Aiming at how to improve young children’s geospatial perceptual ability in early education, which is a little concern in the domestic academic circles, this paper compiles a diagnostic test for the cultivation of geospatial perceptual ability based on the guidance of Q matrix theory, analyzes the results of the measurements using the DINA model, and finally proposes a strategy for the cultivation of young children’s geospatial perceptual ability based on the results of the experiments in order to provide reference and reference to the cultivation of young children’s geospatial perceptual ability in early education. Finally, based on the experimental results, we propose a strategy for the cultivation of geospatial awareness in early childhood education.
The diagnostic results show that the scores of the classroom samples range from 61.55 to 94.36, indicating that the overall level of geospatial awareness development in the classroom is in the middle to upper level. The extreme difference in the scores of the nine arbitrarily selected lesson samples is 30.05, which means that there is a large internal variation in the scores of the lesson samples. The overall level of geospatial perception ability development is high, but the teaching behaviors in some classrooms need to be further improved.

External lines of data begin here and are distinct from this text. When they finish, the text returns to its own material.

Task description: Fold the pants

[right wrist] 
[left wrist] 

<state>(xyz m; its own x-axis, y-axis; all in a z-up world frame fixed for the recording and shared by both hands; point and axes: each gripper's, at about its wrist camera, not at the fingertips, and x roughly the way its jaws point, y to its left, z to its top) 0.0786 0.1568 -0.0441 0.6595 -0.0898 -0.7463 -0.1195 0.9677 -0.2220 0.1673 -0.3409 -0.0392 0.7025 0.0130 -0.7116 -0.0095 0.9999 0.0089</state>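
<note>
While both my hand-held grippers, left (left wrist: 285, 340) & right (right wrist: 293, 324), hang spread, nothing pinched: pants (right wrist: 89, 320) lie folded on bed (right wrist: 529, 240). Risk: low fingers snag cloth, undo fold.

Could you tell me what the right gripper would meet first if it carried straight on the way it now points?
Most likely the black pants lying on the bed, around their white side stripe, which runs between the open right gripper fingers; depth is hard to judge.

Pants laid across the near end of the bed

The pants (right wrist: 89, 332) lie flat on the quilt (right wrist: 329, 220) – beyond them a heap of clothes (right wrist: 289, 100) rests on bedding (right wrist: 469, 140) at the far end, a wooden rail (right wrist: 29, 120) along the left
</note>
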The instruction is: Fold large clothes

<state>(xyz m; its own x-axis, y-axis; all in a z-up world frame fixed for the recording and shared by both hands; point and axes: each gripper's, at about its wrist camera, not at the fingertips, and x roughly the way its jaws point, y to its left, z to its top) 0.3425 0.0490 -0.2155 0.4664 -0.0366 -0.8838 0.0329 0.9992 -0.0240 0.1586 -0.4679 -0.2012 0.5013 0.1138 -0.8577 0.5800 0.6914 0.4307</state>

In the analysis of the overall level of geospatial perception ability of young children, the mean value of spatial element perception ability and spatial element manipulation ability was the highest, which was 7.35 and 7.11 respectively, thus it can be concluded that geospatial element perception ability and geospatial element manipulation ability were the highest in the development of geospatial perception of young children.
This study concludes that following the developmental pattern of geospatial perception ability of young children and carefully designing geography practical activities in the early education stage in a step-by-step manner can enable young children to develop their geospatial perception ability, cultivate spatial thinking, and strengthen spatial cognition in an orderly manner by carrying out activities such as reading maps, drawing maps, locating maps, and spatial reconstruction in a relaxing and enjoyable early learning process.